The CAG serves as a tool and a vehicle through which people through the legislature are used how tax money is used and the bureaucracy is held to account to the public. In addition to the classic basis of expenditure and revenue auditing, it has been suggested that the field be extended to other areas of public life. Therefore, the country has now moved to the concept and conduct of security audit, workforce audit, university audit, research and development audit, curriculum audit, social audit. ” evaluation, program audit, audit of achievements, etc. The audit service itself is within the scope of the audit by the CAG’s director of audit and inspection. In about 33 countries there are Courts of Auditors.
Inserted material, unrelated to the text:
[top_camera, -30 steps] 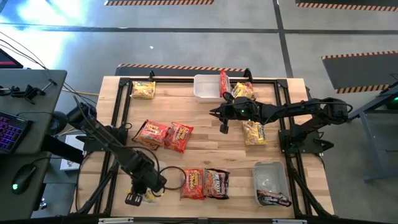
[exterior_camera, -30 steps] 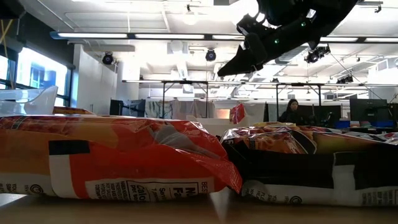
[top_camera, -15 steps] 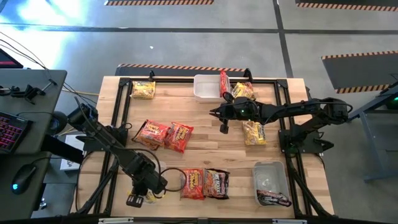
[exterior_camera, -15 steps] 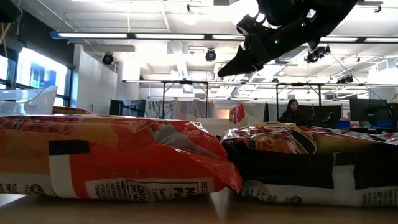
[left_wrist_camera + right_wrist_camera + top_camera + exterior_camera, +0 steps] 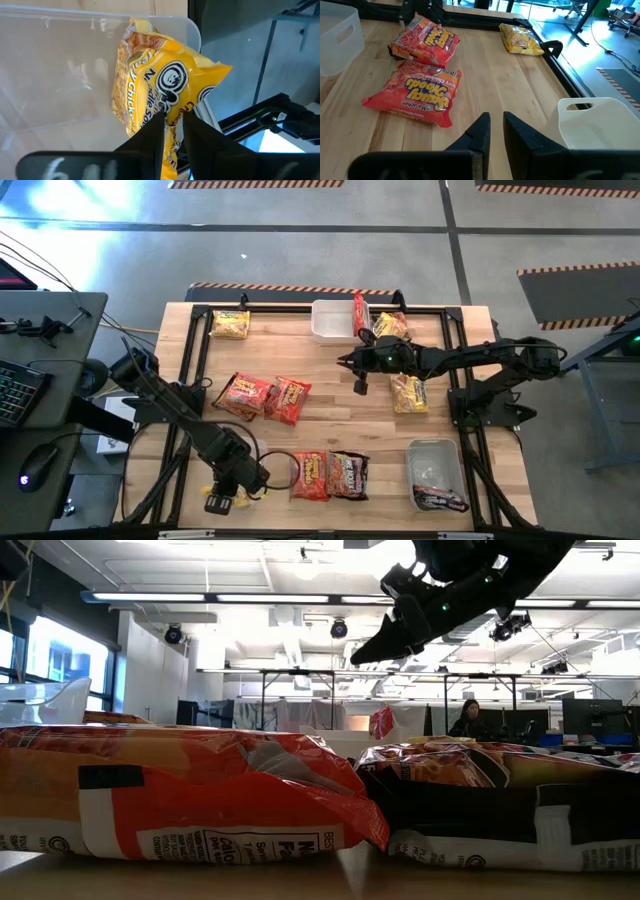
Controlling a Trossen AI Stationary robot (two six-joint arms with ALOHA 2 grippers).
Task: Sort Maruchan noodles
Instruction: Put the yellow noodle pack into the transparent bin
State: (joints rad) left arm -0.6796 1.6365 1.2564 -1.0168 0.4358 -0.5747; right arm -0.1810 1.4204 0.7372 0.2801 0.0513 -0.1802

If, with all its strengths, weaknesses, opportunities and threat analyzes, the CAG reports on the functioning and accounts of the above-mentioned governments, organs, authorities and central / state enterprises are implemented for a five-year plan, the The next five year interval will be cleaned of all unwanted findings for inclusion in the ACG annual report, except for procedural omissions. Embezzlement and embezzlement will disappear, scams and scandals will disappear, government spending and revenue will be transparent, deficit financing / budgeting will be depleted to a satisfactory level required for a stable growing economy.

The author is a former senior audit officer and consultant in the office of AG Srinagar.